■ TASK DETAILS
Write out exactly the lines running from the line that includes "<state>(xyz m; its" to the end of the data, both ends included, and nothing besides.

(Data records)
- - -

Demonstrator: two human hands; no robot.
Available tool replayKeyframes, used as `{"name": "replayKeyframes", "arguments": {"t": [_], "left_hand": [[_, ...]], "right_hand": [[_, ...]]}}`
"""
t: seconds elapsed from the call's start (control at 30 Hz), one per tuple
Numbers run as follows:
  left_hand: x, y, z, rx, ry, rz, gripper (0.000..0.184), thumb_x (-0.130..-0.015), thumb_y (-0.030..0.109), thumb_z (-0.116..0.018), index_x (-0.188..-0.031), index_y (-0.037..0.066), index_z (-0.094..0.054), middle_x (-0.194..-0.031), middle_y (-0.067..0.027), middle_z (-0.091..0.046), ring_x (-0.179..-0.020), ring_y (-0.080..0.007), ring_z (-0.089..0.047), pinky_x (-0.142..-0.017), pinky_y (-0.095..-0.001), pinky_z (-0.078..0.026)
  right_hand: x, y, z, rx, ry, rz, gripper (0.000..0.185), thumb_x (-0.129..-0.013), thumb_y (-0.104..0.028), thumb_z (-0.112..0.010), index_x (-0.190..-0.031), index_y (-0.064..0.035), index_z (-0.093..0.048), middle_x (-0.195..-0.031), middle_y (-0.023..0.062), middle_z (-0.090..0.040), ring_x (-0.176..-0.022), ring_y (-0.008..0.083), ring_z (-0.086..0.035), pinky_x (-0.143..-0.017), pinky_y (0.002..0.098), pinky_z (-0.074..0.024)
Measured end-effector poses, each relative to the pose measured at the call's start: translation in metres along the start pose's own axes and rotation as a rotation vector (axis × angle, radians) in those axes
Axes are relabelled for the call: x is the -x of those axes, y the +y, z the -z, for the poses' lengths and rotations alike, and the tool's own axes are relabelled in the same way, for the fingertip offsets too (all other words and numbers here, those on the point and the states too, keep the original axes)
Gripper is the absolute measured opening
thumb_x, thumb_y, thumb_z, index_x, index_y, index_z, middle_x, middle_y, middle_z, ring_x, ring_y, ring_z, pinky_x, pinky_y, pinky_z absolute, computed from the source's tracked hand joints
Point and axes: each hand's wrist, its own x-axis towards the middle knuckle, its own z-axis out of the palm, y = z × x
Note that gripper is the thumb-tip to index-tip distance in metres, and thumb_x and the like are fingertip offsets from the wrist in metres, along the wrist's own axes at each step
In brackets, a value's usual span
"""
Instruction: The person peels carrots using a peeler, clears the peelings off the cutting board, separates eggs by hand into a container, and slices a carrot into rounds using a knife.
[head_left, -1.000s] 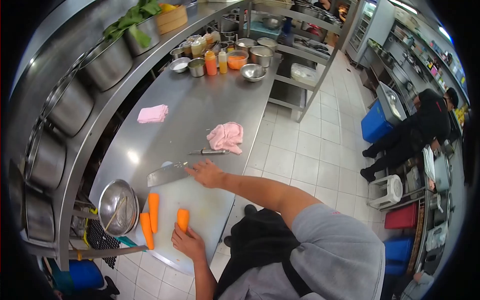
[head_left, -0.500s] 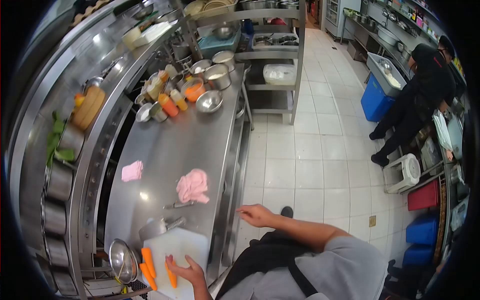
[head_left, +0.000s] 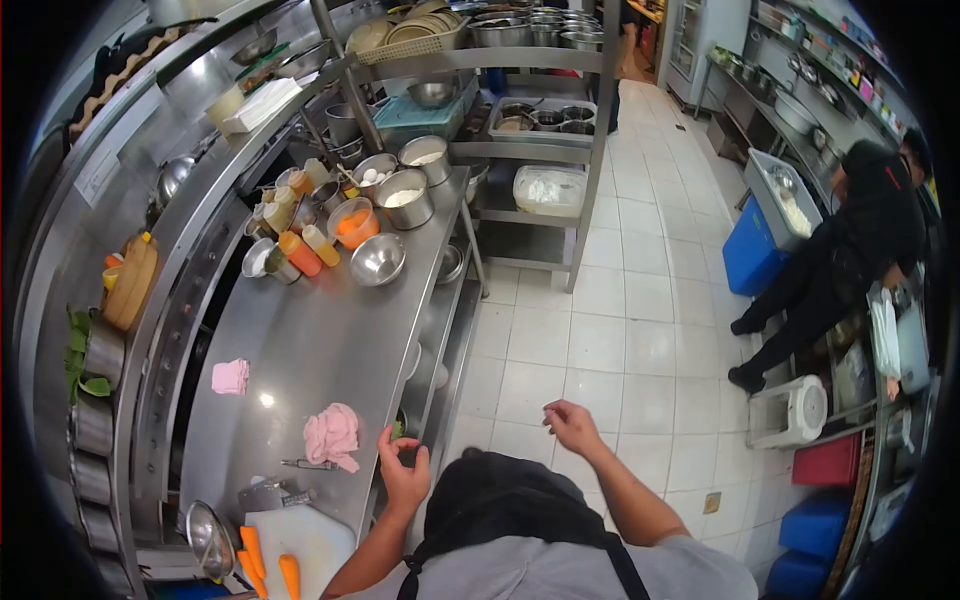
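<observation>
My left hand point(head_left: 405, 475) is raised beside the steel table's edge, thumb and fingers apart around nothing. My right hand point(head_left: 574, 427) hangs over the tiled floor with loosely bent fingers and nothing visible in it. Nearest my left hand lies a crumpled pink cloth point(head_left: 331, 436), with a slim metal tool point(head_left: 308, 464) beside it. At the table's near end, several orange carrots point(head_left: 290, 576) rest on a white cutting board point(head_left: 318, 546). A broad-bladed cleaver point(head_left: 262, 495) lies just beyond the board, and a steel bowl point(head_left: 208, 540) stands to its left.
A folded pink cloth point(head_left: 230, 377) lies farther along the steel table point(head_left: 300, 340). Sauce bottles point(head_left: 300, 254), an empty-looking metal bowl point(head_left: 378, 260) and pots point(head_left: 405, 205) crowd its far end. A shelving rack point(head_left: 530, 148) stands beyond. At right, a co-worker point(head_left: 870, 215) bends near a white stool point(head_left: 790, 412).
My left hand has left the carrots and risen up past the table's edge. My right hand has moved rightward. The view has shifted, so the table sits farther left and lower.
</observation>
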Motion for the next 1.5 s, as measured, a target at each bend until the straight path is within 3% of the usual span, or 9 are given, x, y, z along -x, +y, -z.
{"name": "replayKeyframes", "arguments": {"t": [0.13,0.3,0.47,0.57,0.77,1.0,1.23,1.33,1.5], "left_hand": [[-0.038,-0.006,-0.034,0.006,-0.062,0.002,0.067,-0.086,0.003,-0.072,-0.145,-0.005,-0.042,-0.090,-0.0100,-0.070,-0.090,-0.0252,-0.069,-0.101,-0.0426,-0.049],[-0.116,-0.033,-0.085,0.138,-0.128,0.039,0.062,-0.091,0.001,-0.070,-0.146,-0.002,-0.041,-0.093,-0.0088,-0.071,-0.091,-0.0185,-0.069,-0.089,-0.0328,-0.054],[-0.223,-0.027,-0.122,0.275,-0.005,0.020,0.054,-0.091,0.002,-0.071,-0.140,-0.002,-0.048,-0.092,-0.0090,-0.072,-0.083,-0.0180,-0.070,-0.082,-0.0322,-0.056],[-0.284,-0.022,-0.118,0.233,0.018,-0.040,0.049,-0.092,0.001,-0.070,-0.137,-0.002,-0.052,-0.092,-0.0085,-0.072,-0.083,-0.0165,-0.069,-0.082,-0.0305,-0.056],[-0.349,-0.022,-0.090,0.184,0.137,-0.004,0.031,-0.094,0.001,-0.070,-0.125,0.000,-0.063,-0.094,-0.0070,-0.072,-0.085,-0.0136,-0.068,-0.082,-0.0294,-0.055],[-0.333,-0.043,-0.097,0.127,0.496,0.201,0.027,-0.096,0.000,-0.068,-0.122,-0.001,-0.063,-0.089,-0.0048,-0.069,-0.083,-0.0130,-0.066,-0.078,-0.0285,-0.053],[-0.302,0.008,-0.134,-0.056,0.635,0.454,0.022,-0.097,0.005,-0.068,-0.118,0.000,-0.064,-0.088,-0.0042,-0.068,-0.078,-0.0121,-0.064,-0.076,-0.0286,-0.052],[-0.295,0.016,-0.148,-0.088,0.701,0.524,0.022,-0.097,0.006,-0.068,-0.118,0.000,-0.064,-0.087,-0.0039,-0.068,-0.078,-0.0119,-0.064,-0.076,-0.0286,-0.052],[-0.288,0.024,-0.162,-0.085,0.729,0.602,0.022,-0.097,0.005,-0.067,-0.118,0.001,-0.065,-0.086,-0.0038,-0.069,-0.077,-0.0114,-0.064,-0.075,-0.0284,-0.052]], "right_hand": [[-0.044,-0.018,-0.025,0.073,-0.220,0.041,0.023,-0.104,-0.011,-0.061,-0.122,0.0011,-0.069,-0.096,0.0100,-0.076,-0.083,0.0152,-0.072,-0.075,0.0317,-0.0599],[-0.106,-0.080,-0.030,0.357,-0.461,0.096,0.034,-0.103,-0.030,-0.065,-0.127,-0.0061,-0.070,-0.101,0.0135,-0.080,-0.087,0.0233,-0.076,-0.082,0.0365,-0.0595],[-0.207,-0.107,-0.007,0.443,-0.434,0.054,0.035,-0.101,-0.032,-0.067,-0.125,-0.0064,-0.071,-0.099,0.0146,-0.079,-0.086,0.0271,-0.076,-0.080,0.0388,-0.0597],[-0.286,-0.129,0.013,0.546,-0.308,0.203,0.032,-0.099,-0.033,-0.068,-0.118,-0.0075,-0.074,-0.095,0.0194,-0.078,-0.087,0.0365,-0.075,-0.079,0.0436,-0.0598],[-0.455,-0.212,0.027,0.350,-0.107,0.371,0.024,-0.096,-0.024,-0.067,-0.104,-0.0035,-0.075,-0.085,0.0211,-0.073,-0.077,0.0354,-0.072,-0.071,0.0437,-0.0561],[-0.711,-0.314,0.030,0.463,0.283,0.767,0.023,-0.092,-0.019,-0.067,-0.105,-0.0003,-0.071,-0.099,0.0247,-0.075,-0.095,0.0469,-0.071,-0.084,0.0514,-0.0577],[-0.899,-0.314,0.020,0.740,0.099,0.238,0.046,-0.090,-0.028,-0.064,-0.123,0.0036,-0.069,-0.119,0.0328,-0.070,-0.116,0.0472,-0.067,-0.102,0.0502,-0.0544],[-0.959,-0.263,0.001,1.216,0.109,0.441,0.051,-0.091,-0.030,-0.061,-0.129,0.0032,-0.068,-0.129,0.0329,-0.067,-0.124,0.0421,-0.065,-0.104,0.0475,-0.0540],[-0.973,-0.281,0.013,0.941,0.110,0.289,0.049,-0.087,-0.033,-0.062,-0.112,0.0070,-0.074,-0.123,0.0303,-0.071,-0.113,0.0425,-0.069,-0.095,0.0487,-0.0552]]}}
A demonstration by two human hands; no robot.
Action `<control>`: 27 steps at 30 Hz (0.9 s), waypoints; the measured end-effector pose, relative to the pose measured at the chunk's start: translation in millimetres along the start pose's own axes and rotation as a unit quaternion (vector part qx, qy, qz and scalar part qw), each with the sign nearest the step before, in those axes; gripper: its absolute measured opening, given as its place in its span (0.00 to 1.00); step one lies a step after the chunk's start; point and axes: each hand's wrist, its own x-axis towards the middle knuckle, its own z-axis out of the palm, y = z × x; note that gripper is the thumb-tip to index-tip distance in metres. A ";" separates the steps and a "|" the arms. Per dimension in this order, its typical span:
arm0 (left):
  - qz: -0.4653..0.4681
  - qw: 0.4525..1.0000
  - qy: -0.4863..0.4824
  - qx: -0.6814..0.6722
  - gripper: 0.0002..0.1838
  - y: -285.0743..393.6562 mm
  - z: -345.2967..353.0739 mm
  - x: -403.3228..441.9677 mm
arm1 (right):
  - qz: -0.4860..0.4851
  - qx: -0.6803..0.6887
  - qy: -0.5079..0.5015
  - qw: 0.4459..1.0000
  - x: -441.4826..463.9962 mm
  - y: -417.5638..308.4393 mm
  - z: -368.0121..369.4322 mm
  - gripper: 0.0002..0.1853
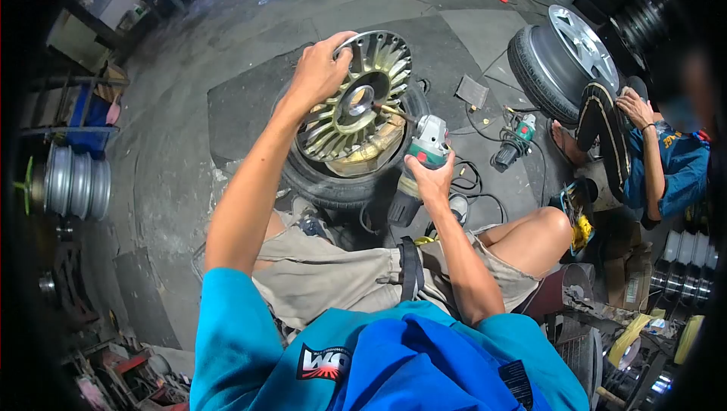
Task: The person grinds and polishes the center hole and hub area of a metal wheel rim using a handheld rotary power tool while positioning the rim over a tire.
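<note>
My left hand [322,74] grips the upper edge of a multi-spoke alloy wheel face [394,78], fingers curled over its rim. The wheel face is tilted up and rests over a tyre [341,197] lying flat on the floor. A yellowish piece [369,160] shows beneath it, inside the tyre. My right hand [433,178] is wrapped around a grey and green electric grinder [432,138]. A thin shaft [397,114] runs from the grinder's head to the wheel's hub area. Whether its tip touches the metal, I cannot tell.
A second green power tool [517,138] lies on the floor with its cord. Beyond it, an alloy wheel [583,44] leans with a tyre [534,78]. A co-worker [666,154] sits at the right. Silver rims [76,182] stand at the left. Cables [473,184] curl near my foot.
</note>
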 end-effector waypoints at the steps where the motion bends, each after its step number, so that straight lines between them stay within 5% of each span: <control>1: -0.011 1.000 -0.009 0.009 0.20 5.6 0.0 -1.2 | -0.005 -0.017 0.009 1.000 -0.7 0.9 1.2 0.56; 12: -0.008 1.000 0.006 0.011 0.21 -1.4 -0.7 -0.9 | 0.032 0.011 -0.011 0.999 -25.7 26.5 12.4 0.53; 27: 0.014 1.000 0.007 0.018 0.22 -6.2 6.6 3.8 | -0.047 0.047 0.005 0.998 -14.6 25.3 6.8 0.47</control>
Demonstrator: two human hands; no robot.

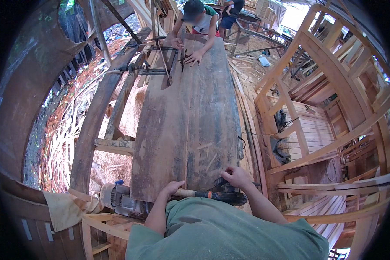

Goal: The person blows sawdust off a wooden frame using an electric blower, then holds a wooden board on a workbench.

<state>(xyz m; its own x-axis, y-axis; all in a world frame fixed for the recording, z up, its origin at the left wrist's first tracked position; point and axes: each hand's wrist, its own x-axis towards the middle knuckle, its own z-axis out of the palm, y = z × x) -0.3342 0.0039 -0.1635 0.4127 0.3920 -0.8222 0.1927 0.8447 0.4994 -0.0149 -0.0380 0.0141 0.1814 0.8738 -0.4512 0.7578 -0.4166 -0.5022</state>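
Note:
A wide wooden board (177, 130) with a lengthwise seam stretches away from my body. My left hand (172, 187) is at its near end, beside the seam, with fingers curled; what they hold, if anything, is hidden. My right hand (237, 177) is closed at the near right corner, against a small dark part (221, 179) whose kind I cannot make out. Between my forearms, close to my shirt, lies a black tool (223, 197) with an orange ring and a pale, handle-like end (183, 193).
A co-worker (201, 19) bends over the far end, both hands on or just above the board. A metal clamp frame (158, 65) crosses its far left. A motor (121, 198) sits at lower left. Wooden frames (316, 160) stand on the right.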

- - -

■ ANSWER BOX
<state>(xyz m; its own x-axis, y-axis; all in a world frame fixed for the recording, z up, its origin at the left wrist's first tracked position; point and axes: each hand's wrist, its own x-axis towards the middle knuckle, its own z-axis out of the palm, y = z × x) -0.3342 0.0039 -0.1635 0.4127 0.3920 -0.8222 0.1927 0.8447 0.4994 -0.0149 -0.0380 0.0141 0.1814 0.8738 -0.4512 0.7578 -0.4166 -0.5022</state>
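Note:
A wide wooden board (177, 130) with a lengthwise seam stretches away from my body. My left hand (172, 187) is at its near end, beside the seam, with fingers curled; what they hold, if anything, is hidden. My right hand (237, 177) is closed at the near right corner, against a small dark part (221, 179) whose kind I cannot make out. Between my forearms, close to my shirt, lies a black tool (223, 197) with an orange ring and a pale, handle-like end (183, 193).
A co-worker (201, 19) bends over the far end, both hands on or just above the board. A metal clamp frame (158, 65) crosses its far left. A motor (121, 198) sits at lower left. Wooden frames (316, 160) stand on the right.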

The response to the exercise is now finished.